- _What you are asked to do_:
Exactly as written, copy the lines that run from the start of the data below to the line containing "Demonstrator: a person", both ends included.

---

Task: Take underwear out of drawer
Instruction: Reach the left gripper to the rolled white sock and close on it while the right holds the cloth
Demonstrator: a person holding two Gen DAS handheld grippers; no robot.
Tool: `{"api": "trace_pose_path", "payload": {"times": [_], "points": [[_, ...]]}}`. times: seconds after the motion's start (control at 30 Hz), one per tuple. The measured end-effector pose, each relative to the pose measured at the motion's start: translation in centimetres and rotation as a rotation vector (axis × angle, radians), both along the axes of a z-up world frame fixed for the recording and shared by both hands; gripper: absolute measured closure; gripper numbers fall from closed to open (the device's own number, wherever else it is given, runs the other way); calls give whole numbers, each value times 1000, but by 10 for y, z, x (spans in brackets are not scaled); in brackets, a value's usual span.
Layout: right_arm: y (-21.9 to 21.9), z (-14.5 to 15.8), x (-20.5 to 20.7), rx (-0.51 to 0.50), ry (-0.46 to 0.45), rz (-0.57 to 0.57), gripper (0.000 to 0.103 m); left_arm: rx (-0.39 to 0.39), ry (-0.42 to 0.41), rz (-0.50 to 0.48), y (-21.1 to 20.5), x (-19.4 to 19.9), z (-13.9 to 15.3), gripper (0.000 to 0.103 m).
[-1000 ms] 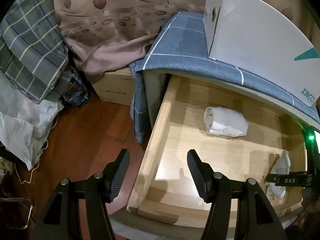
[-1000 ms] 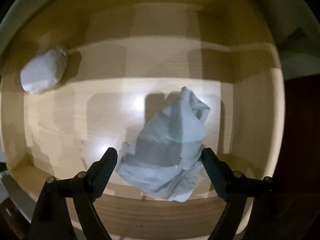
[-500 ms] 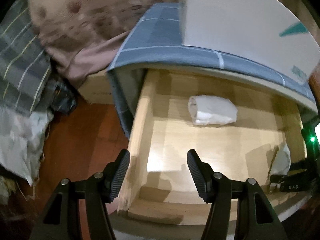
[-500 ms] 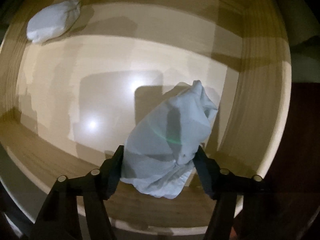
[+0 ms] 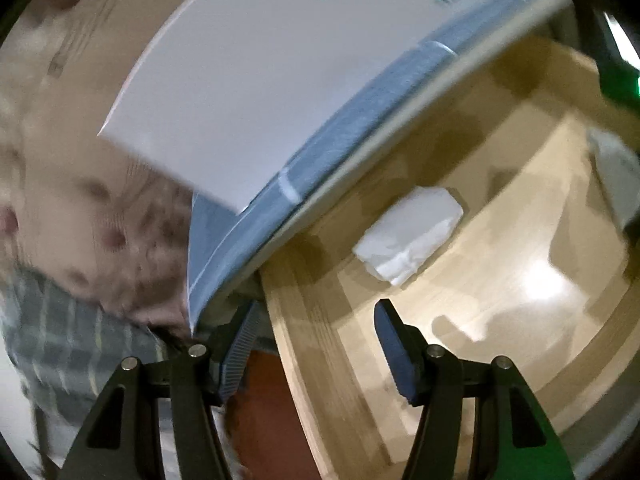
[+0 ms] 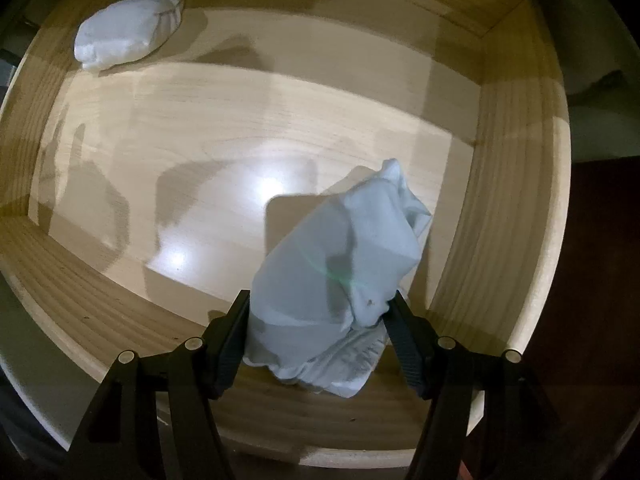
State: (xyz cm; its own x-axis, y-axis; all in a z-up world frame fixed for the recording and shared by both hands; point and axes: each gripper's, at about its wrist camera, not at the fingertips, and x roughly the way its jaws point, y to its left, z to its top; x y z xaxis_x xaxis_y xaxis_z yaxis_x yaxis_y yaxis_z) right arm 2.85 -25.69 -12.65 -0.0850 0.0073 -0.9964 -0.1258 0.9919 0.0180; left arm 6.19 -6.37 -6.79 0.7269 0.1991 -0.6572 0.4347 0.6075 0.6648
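The right gripper (image 6: 316,316) points down into the open drawer (image 6: 516,200), its 2 pads clamped on a crumpled pale underwear (image 6: 340,264) near the front right corner; a 2nd folded underwear (image 6: 124,32) lies at the far left. The left gripper (image 5: 312,344) hangs open and empty over the drawer's left edge. The cloth looks light, soft and limp, so it is best pinched through its bunched middle, as here.

The drawer (image 6: 516,184) is pale honey-coloured wood with fine grain lines, and both the crumpled underwear (image 6: 340,272) and the folded bundle (image 6: 128,32) are white. A blue cloth (image 5: 320,160) with thin white grid lines lies under a white box (image 5: 260,80) with teal markings
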Motion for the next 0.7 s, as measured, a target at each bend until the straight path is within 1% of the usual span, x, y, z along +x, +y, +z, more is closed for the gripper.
{"api": "trace_pose_path", "payload": {"times": [0.03, 0.07, 0.13, 0.4, 0.43, 0.47, 0.5, 0.63, 0.7], "points": [[0, 1, -2, 0, -1, 0, 41, 25, -7, -20, -3, 0, -4, 42], [-7, 12, -6, 1, -2, 1, 41, 56, -16, -51, -7, 0, -10, 42], [-7, 13, -6, 1, -4, 1, 41, 81, -36, -91, -12, 1, -14, 42], [-8, 13, -7, 3, -6, 2, 41, 139, -90, -177, -18, 4, -24, 42], [-8, 11, -5, 4, -7, 2, 41, 149, -80, -195, -17, 3, -27, 44], [-8, 12, -5, 5, -7, 1, 41, 168, -80, -211, -16, 2, -31, 51], [-9, 10, -2, 6, -7, 1, 41, 182, -82, -224, -16, 0, -33, 54], [-9, 9, -1, 6, -7, 1, 41, 211, -56, -278, -22, -9, -44, 55], [-9, 9, 0, 6, -6, 2, 41, 244, -80, -311, -25, -10, -50, 55]]}}
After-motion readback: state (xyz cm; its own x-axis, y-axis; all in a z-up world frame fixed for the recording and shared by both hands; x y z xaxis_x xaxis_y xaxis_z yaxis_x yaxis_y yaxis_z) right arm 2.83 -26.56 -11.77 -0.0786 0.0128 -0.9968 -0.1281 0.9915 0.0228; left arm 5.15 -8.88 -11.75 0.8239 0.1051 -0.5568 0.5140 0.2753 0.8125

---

- _Task solution_:
Task: Take underwear out of drawer
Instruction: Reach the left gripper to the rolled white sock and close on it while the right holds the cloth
Demonstrator: a person holding two Gen DAS handheld grippers; no robot.

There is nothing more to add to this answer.